No problem. Just before the deadline, Ms. Moon got word that nobody else had filed for her job.

So, at that point, she didn't see the need in getting another signature and paying the $30 filing fee to get her name on the ballot. She decided to save her money and wait to be re-appointed, just as several other incumbents without opposition are doing, Ms. Commers said.

That's usually how vacant seats in small towns are filled when no candidates have met the requirements of either being on the ballot or registered as write-ins. Ms. Commers is so used to the practice she can even recite the exact Ohio Revised Code that allows it to happen, election after election.

It may sound loose-knit, but the state has no problems with it.

“More often than not, it's something that they work out among themselves,” James Lee, spokesman for Ohio Secretary of State J. Kenneth Blackwell, said. “It's not uncommon in these small towns. It stands in bold contrast to races for office at the state or national level.”

The Ohio Municipal League recognizes it as a norm too.

“It's one of those problems you could study, but what would you do about it?” John Mahoney, league spokesman, said.

“You may find something slightly different from one village to another. But if no one's aggrieved, that's how it works. It's kind of government by consensus,” Mr. Mahoney said.

Ohio has about 700 villages. About a third of them have 250 or fewer residents, Mr. Mahoney said.

Risingsun had a bit of a unique problem last year. Its village council forgot it was supposed to have Mayor Rick Whetsel go through the formality of being reappointed.

For six months - from January until July, when the problem was discovered by the Wood County Board of Elections - Mr. Whetsel was technically signing papers as mayor without having the job.

The council's remedy on July 23, 2002, was to approve retroactively all of Mr. Whetsel's actions since Jan. 1, 2002.

Perhaps it's no coincidence that Mr. Whetsel went to the trouble of getting his name on this year's ballot - just to be sure.

“The only reason I did it was because it was the right thing to do,” he said. He is running unopposed.

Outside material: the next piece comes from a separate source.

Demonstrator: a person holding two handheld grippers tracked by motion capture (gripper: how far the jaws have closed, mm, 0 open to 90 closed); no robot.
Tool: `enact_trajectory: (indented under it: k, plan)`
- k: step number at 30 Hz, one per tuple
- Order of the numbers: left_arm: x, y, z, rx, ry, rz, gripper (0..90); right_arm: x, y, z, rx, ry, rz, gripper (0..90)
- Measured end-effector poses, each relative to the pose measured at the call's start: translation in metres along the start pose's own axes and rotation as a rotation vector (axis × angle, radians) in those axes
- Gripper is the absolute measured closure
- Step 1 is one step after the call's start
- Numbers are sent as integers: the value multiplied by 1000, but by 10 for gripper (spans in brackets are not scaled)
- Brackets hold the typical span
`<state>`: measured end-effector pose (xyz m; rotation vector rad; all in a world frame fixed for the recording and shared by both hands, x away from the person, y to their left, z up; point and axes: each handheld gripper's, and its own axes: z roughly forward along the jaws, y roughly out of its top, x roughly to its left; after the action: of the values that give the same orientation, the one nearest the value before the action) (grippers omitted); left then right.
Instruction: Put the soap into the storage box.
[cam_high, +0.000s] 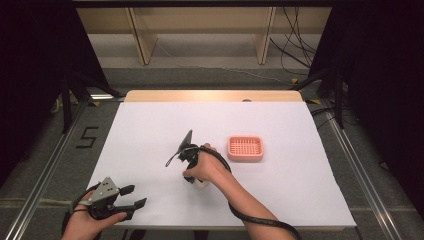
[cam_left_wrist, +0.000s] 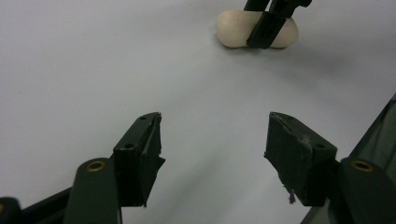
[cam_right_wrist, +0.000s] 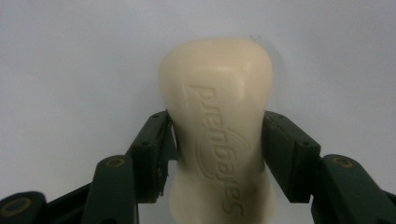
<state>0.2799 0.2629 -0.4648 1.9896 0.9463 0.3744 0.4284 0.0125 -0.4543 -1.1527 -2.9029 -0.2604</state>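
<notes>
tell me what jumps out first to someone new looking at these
The cream soap bar, pinched at its waist by the right tongs near the middle of the white table. A pink slotted soap dish sits just to its right, and the left tongs rest open at the near left edge.

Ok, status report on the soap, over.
Right hand-held gripper shut on soap bar, on table. Left hand-held gripper open, idle. Pink dish path unobstructed.

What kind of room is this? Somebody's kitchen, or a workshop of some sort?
Probably a lab or recording station, not a kitchen. The table is covered in plain white, framed by metal rails with cables trailing behind. A person works with handheld grippers; the right gripper clasps a bar of soap near a pink soap dish.
</notes>
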Motion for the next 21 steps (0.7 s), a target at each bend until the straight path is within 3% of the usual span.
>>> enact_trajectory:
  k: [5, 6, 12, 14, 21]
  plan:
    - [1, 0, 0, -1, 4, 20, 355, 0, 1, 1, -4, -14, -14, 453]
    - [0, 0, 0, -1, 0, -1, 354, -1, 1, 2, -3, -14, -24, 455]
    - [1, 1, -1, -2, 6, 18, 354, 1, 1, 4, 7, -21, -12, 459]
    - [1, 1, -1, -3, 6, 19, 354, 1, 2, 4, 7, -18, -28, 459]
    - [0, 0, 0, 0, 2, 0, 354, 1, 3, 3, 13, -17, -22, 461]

Mr. Whetsel, who ironically is on Risingsun's election board committee, said he was confused about when he was supposed to file for re-election. While council president, he was appointed mayor in 1999 shortly after then-Mayor Rob Cox had been re-elected.

Mr. Cox moved out of the village and resigned, leaving nearly all four years of his term to Mr. Whetsel - or so people thought.

As it turned out, Mr. Whetsel was supposed to run for the job at the next election, which was in the fall of 2001.

“All of a sudden, we got a call from the election board that Risingsun didn't have a mayor,” he said.

Terry Burton, deputy director of the Wood County elections board, said the number of vacant slots on this year's ballot isn't unusual.

“Pretty much what drives it is controversy,” Mr. Burton said. “If there's some controversy in some area, then you end up with candidates.”

Mr. Hunter said he got his start in public office back in 1972, when he became a member of Broughton's village council. He was appointed mayor at the end of that decade after the incumbent died.

He agreed that Broughton's lack of controversy is partly responsible for its lack of candidates.

Broughton's bustling era was many years ago, when it had four churches and a pool hall. The village's center of activity was its railroad depot. The village hall was built in 1904, he said.

These days, a sidewalk construction project takes center stage.

“You've got to understand a couple of things,” Mr. Hunter, a trucker for more than 40 years, explained.

“A lot of people want to complain, but they don't want to get involved. The state has made it hard for them to run for office.”

It's not hard in the sense that all it takes to run is a $30 filing fee and a petition with 10 signatures.

But it's hard in the sense that, for his services as mayor, Mr. Hunter gets paid as much in one month as a lot of people might spend on a steak dinner in one night - and not necessarily at a five-star restaurant either.

Mr. Hunter gets $25 a month. Clerk-treasurer Pat Doster gets $50 a month. Broughton councilmen get $25 for each meeting they attend: meetings are usually only once a month.

“That's to make sure they show up,” Mr. Hunter quipped.

“If you spend a month's salary for a filing fee,” he said, “it's not worth it.”